The wildest confusion followed. The women shrieked; the children screamed, and the men rushed wildly about trying to find out the cause of the explosion. It was a heart-rending scene. In the midst of all, the engineer came forward, looking as pale as a corpse. He said that one of the main-pipes had burst, and, that unless somebody went below, at the risk of his own life, and turned a stopper in connection with that pipe, in a few moments they would all be blown up.

Then the screams, and cries, and confusion, became worse than before. People rushed to the bows and the stern of the vessel, so as to get as far away as possible from the explosion. Moments seemed like hours then. Again the engineer cried out those terrible words, telling the people that unless some one would risk his life to turn off that stopper, they must all be lost.

And here I must say that I think this engineer was very much to blame. What business had he to stand there, telling the people about the danger they were in, and calling for some one else to go and do what it was his duty to attend to? He ought to have rushed in, at once, himself, and have tried to remove the difficulty, or have died in the attempt. If I had been the owner of that steamer, I should have dismissed that engineer as soon as I had, heard of his cowardly conduct. Shame on such a man! The danger threatening might have come upon them; many lives might have been lost, and the vessel sunk before he would risk his precious life.
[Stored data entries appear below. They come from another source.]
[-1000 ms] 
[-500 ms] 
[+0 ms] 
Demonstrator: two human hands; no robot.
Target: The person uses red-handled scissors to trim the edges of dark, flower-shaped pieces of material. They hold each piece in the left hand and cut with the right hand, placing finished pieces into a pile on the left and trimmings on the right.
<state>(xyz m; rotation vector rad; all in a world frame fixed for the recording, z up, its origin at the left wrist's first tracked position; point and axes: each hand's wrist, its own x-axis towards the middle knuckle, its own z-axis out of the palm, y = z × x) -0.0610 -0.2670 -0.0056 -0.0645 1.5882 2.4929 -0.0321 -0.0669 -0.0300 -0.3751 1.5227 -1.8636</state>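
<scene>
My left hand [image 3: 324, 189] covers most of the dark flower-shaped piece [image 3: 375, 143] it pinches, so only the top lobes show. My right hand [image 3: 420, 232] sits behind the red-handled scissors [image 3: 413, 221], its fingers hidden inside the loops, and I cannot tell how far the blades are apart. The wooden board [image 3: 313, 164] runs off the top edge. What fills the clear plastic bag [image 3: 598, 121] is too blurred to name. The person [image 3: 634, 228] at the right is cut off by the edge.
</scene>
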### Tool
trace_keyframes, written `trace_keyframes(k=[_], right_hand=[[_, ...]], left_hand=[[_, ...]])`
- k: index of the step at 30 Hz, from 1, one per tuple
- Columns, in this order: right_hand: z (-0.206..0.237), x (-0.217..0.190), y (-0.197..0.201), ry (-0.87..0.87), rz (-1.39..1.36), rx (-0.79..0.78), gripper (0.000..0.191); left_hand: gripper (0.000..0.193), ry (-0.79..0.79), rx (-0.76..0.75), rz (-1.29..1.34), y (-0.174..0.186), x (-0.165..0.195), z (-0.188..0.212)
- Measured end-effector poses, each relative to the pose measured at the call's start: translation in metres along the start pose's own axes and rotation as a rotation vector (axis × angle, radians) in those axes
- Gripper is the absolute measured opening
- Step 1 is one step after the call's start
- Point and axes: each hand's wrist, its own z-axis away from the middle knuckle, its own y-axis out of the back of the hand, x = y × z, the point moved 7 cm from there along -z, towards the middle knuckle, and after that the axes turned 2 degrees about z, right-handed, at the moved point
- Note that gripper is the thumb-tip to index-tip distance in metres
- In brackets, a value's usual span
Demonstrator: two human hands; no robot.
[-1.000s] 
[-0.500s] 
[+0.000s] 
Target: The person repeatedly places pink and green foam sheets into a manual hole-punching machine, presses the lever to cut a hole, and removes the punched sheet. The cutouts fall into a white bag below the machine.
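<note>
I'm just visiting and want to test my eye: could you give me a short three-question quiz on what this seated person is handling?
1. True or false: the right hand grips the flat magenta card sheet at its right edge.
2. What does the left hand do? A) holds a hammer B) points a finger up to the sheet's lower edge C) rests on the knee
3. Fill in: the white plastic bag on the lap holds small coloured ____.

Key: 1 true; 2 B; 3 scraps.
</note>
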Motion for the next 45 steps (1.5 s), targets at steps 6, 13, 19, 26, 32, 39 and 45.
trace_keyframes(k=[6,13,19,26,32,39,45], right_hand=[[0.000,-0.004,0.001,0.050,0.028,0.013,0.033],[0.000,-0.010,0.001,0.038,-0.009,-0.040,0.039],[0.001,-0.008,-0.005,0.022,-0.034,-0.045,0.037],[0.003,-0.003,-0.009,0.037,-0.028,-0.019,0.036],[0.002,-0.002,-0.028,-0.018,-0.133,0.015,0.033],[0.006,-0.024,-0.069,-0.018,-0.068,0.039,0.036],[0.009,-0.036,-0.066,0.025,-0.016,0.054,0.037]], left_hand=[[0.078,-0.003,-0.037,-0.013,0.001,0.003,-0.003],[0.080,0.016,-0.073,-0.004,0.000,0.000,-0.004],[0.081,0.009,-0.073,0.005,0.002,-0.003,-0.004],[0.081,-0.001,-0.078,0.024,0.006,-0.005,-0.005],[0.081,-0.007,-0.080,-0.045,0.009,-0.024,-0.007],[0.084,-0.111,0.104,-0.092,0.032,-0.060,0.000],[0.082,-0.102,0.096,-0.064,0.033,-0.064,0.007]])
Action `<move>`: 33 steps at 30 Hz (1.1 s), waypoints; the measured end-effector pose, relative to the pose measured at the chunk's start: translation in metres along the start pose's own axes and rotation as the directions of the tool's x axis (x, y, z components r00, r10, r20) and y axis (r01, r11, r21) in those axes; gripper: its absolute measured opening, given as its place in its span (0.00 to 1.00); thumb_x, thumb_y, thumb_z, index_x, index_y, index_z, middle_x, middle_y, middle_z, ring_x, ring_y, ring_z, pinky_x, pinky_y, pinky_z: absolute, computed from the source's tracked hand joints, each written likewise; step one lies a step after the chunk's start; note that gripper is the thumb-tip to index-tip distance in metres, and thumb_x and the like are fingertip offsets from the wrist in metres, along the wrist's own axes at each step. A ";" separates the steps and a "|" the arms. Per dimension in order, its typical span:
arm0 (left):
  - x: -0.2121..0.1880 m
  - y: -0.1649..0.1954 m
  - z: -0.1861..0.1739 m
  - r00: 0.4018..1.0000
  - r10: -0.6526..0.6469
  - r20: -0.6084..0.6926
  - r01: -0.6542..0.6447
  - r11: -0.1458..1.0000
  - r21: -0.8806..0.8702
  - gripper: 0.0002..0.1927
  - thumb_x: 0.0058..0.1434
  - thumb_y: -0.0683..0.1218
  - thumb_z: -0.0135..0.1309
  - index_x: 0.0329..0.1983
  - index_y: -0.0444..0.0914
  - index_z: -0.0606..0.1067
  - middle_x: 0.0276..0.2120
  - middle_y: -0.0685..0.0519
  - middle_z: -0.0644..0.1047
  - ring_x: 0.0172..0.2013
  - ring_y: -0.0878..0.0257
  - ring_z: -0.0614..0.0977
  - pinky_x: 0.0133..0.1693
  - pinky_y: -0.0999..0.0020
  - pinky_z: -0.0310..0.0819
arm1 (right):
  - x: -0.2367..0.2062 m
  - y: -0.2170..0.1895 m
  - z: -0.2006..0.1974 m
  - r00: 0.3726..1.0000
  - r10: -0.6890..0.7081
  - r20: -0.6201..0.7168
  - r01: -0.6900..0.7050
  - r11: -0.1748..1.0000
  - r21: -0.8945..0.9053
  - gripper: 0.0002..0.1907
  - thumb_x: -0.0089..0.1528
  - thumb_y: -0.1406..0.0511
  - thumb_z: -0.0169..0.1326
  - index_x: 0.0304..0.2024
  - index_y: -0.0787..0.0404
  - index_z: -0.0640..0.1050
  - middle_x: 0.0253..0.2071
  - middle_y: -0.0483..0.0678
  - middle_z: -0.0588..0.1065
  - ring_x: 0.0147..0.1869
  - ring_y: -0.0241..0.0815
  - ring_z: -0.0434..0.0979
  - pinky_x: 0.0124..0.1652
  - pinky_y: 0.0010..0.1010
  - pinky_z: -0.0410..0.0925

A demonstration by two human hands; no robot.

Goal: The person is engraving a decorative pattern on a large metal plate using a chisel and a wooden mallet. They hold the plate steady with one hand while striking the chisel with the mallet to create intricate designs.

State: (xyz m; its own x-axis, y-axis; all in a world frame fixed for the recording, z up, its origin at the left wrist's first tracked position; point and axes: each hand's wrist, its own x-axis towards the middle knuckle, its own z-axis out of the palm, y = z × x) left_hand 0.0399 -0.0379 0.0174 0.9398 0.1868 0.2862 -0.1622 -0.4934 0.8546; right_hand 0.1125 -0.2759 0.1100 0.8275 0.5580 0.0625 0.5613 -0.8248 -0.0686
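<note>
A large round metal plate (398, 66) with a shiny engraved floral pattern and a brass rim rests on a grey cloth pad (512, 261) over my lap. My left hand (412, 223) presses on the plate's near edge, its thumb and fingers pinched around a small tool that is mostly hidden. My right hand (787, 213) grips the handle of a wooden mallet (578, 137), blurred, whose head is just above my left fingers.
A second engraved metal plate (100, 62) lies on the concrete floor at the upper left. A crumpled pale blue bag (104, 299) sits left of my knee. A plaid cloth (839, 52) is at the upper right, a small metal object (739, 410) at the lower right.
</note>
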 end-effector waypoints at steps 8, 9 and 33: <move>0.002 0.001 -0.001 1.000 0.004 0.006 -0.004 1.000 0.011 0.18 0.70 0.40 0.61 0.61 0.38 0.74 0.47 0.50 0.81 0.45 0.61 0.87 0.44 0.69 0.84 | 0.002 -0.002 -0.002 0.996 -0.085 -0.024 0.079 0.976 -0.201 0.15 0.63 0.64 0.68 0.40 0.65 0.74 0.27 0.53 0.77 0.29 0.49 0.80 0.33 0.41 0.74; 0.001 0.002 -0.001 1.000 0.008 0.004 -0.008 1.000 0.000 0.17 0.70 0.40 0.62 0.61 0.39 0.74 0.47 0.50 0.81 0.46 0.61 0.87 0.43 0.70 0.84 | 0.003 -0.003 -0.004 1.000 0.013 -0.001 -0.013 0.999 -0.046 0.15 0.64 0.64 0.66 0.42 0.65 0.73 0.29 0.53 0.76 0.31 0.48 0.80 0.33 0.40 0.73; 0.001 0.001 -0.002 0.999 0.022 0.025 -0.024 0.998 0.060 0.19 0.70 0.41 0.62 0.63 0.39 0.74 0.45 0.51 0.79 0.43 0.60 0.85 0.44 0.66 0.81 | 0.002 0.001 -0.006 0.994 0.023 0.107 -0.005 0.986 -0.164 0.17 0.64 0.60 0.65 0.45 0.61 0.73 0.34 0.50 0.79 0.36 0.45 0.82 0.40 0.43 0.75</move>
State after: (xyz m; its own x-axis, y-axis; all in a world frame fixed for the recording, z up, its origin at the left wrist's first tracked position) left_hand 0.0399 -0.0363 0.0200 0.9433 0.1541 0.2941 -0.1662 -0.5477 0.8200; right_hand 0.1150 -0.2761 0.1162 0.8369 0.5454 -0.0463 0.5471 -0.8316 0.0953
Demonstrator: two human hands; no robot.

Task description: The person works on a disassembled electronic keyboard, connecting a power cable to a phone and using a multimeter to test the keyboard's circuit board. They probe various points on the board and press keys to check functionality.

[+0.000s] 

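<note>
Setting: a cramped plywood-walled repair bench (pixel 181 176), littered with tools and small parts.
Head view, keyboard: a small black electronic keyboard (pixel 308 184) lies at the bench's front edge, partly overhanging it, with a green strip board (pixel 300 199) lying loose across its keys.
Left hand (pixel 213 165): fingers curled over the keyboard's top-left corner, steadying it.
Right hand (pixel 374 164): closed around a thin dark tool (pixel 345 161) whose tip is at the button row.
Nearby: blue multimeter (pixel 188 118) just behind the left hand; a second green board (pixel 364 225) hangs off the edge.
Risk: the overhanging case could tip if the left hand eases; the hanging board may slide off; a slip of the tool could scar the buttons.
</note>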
But it was not so with all. One of the firemen—a man of whom no one on board knew much-stepped forward, and offered himself for the dangerous duty. Seizing a large piece of canvas, he wrapped it quickly round him, and hastened down below. In a moment all was still. People held their breath with fear. Presently the sound of the escaping steam was hushed. Then the engineer and two volunteers went down to the engine-room. They saw the thing had been done on which the safety of the vessel and of all on board depended; and there, close by, they saw that brave and noble-hearted fireman; but he saw not them. His life was the sacrifice of the manly and generous act he had performed. The escaping steam had scalded him to death. The crew and passengers on board the

steamer were saved by that brave man; but he laid down his own life, that he might save theirs.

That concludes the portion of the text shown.